Having read the entries, repeat all of them exactly.
'''
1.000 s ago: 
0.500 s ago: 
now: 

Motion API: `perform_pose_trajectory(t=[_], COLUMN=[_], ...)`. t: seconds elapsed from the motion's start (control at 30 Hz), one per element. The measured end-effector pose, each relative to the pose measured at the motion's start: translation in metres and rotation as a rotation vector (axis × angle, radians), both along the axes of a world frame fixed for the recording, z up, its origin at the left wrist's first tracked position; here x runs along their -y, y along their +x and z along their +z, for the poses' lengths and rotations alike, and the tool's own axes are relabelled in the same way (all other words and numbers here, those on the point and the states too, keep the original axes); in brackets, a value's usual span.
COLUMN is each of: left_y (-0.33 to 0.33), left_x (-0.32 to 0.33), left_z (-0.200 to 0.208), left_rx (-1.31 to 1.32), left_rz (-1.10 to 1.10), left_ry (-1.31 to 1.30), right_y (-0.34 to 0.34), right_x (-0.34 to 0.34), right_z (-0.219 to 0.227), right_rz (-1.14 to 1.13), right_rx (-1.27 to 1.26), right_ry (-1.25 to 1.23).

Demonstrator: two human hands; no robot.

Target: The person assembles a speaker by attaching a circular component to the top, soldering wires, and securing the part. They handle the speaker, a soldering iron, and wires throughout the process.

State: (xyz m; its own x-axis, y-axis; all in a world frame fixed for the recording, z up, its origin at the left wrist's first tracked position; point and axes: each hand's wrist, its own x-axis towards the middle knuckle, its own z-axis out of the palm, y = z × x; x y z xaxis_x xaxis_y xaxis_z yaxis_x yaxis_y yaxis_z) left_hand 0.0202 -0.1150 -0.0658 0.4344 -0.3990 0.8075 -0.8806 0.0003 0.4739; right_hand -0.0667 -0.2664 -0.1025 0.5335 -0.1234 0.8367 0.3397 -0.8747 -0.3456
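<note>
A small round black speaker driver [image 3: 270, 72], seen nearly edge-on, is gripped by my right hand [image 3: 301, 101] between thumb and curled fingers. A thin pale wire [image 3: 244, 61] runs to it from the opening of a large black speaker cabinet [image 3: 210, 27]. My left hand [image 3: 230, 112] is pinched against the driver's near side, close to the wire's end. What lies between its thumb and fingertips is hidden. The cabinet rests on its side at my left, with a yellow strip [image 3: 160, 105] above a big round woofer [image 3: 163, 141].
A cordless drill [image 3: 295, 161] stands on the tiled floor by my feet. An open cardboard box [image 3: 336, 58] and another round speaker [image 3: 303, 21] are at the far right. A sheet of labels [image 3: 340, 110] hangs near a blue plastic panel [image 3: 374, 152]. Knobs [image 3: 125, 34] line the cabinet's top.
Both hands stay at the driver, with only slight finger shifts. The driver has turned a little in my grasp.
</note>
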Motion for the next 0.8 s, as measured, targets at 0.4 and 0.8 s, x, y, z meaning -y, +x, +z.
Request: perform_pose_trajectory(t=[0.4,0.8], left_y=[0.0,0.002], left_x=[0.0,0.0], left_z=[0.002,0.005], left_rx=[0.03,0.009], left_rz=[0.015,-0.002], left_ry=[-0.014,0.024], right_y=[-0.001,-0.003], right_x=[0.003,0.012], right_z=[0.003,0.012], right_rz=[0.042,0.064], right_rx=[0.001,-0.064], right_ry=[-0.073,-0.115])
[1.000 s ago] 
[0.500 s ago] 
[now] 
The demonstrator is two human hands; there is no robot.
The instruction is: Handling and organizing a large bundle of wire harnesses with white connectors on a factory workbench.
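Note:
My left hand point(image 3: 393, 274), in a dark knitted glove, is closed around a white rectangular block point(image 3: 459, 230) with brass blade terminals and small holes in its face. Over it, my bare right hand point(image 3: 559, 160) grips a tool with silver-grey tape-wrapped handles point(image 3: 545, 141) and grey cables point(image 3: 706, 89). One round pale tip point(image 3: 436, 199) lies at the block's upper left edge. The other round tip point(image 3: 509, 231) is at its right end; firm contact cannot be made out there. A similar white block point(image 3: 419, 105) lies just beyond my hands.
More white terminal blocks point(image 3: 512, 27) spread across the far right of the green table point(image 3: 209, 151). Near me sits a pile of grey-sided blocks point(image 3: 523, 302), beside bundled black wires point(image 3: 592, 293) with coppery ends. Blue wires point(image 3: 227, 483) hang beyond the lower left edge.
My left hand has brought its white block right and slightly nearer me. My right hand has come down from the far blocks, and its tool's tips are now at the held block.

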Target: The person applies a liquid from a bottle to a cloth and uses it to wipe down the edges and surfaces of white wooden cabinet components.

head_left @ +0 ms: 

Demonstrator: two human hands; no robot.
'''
WRITTEN RESPONSE:
1.000 s ago: 
0.500 s ago: 
now: 

Motion API: `perform_pose_trajectory(t=[_], COLUMN=[_], ...)`. t: seconds elapsed from the motion's start (control at 30 Hz), one per element. The measured end-effector pose, each relative to the pose measured at the motion's start: translation in metres and rotation as a rotation vector (axis × angle, radians), both along the axes of a world frame fixed for the recording, z up, its origin at the left wrist's first tracked position; here x runs along their -y, y along their +x and z along their +z, for the poses' lengths and rotations alike, and the tool's own axes are relabelled in the same way (all other words and numbers here, those on the point and the states too, keep the original axes); in brackets, a value's usual span.
COLUMN is each of: left_y (-0.33 to 0.33), left_x (-0.32 to 0.33), left_z (-0.200 to 0.208), left_rx (-1.31 to 1.32), left_rz (-1.10 to 1.10), left_ry (-1.31 to 1.30), right_y (-0.34 to 0.34), right_x (-0.34 to 0.34), right_z (-0.219 to 0.227), right_rz (-1.14 to 1.13), right_rx (-1.27 to 1.26), right_ry (-1.25 to 1.23).

Demonstrator: two human hands; no robot.

Target: The person assembles a speaker by attaching a circular component to the top, soldering wires, and securing the part. They handle the speaker, a soldering iron, and wires throughout the process.

State: (xyz m; its own x-axis, y-axis; all in a world frame fixed for the recording, z up, its origin at the left wrist's first tracked position; point and axes: each hand's wrist, its own x-axis towards the middle knuckle, its own z-axis out of the palm, y = z × x; x y z xaxis_x xaxis_y xaxis_z yaxis_x yaxis_y yaxis_z) left_hand 0.0202 -0.1150 -0.0658 0.4344 -0.3990 0.8075 -0.8806 0.0003 0.4739; right_hand -0.0667 -0.2664 -0.1025 0.5335 -0.1234 0.8367 0.3397 -0.8747 -0.3456
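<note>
A small round black speaker driver [image 3: 270, 72], seen nearly edge-on, is gripped by my right hand [image 3: 301, 101] between thumb and curled fingers. A thin pale wire [image 3: 244, 61] runs to it from the opening of a large black speaker cabinet [image 3: 210, 27]. My left hand [image 3: 230, 112] is pinched against the driver's near side, close to the wire's end. What lies between its thumb and fingertips is hidden. The cabinet rests on its side at my left, with a yellow strip [image 3: 160, 105] above a big round woofer [image 3: 163, 141].
A cordless drill [image 3: 295, 161] stands on the tiled floor by my feet. An open cardboard box [image 3: 336, 58] and another round speaker [image 3: 303, 21] are at the far right. A sheet of labels [image 3: 340, 110] hangs near a blue plastic panel [image 3: 374, 152]. Knobs [image 3: 125, 34] line the cabinet's top.
Both hands stay at the driver, with only slight finger shifts. The driver has turned a little in my grasp.
</note>
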Motion for the next 0.8 s, as measured, targets at 0.4 and 0.8 s, x, y, z meaning -y, +x, +z.
Request: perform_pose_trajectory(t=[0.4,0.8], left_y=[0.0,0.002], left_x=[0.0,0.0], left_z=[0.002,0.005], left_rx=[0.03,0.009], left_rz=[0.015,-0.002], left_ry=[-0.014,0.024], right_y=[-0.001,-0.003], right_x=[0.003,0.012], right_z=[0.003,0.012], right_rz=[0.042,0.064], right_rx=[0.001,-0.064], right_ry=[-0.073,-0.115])
[1.000 s ago] 
[0.500 s ago] 
[now] 
The demonstrator is two human hands; there is no robot.
The instruction is: Handling and organizing a large bundle of wire harnesses with white connectors on a factory workbench.
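Note:
My left hand point(image 3: 393, 274), in a dark knitted glove, is closed around a white rectangular block point(image 3: 459, 230) with brass blade terminals and small holes in its face. Over it, my bare right hand point(image 3: 559, 160) grips a tool with silver-grey tape-wrapped handles point(image 3: 545, 141) and grey cables point(image 3: 706, 89). One round pale tip point(image 3: 436, 199) lies at the block's upper left edge. The other round tip point(image 3: 509, 231) is at its right end; firm contact cannot be made out there. A similar white block point(image 3: 419, 105) lies just beyond my hands.
More white terminal blocks point(image 3: 512, 27) spread across the far right of the green table point(image 3: 209, 151). Near me sits a pile of grey-sided blocks point(image 3: 523, 302), beside bundled black wires point(image 3: 592, 293) with coppery ends. Blue wires point(image 3: 227, 483) hang beyond the lower left edge.
My left hand has brought its white block right and slightly nearer me. My right hand has come down from the far blocks, and its tool's tips are now at the held block.
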
Target: The person applies a liquid from a bottle to a cloth and uses it to wipe down the edges and surfaces of white wooden cabinet components.

head_left @ +0 ms: 

Demonstrator: two human hands; no robot.

Nothing remains to add to the output.